A Successful Partnership 

Partnerships are exceedingly important in today’s competitive business environment. A successful partnership often creates a “1 + 1 = 3” scenario: an outcome where both companies are better off collaborating than existing separately.  


Common Partnerships 

Business collaboration comes in many forms. Most simply, you can think of manufacturers working with distributors, distributors with wholesalers, and retailers with suppliers.  


All distribution activity in the US accounts for over $3 trillion or about 30% of our nominal GDP. In essence, the sales activities that happen between firms that are often the basis of partnerships represent a huge amount of money in our nation and our economy. 

If there is such a great incentive for upholding the “1 + 1 = 3” principle, then why are partnerships so difficult to maintain? 


A Not-So Successful Partnership 

“Frenemies” 

Once harmonious partners often become frenemies – organizations that pretend to be friends, but that are also enemies and/or rivals.At the beginning of a partnership, often both parties get a lot out of collaboration, but many times this dynamic turns a corner and starts to unravel. The souring process can be rapid or lengthy. 


For example, Google and Samsung have collaborated for years to maintain a large market share in the cell phone market: Google provides the operating software for the cell phones, while Samsung is the manufacturer of the phone itself. The partnership resulted in beating Apple in market share handily; however, as the partnership became more successful, it bred dependence between the two companies.  


Samsung worried that Google might become too strong and that they, as a partner, might desire a larger share of the pie. At the same time, both partners realized they were heavily dependent on the other. To combat this dependence, firms will often do something called counterbalancing. They will try to push back on the feeling of dependence by doing something that makes them feel like they have power.  

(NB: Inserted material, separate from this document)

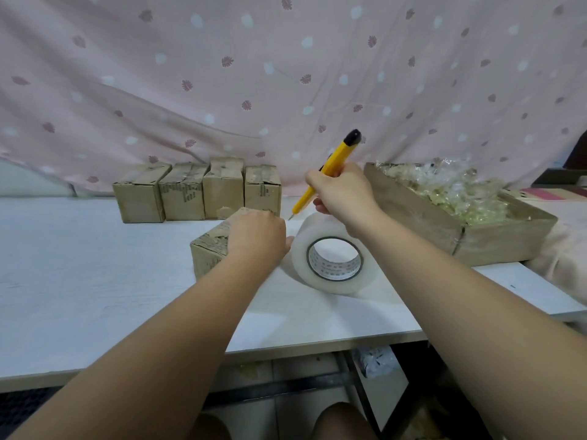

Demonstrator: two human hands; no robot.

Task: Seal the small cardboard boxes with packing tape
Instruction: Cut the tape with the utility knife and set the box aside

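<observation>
Box [209, 249] and roll [330, 262] are set touching or nearly so on the table [95, 281], the box on the left and the roll standing on its edge on the right. This is probably so that tape can be drawn straight from one to the other.

The box is held down by the left hand [257, 236], whose palm is laid on the top with the thumb stretched toward the roll. The fingers are hidden past the knuckles, so it cannot be told whether they lie flat or curl over the far edge. The press is judged to steady the box and pin the tape end, though no strip can be made out.

Above and behind the roll, a yellow knife [333, 163] is gripped pen-like in the clenched right hand [343, 195]. The tip is aimed down-left into the gap by the left knuckles, so a cut of the tape seems to be the step in hand.

Farther back, four boxes [197, 192] are lined up side by side, apparently already taped. To the right an open carton [413, 214] of clear wrappings is propped at a tilt. A pink patterned cloth [286, 74] is hung behind everything.
</observation>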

In the case of Samsung and Google, Samsung began developing an operating system known as Tizen and Google purchased Motorola...and thus, the unraveling began.  


Partnership Life Cycles  

When academics discuss life cycles, they are talking about how something unfolds over time. In terms of partnerships, typically, a life cycle will have distinct phases that describe the status of how two firms feel about one another. 


The Awareness Phase 

In this first phase, two firms become aware of each other and might get to know each other by engaging in small-scale collaboration. The awareness phase often goes well, and there is little at stake for both parties if one were to disengage from the other. 

 

The Buildup Phase 

The second phase is all about increasing the connection between the two companies. There may be more monetary transactions taking place between the firms and more sharing of knowledge. 

 

The Mature Phase 

After the buildup phase, companies often get a gauge of optimal interaction and prefer to remain constant at that level. Firms will have stable transactions over a period without one firm encroaching upon the other’s territory. In this phase, both firms are reaping the greatest rewards from collaboration, and fluidly interacting for mutual benefit.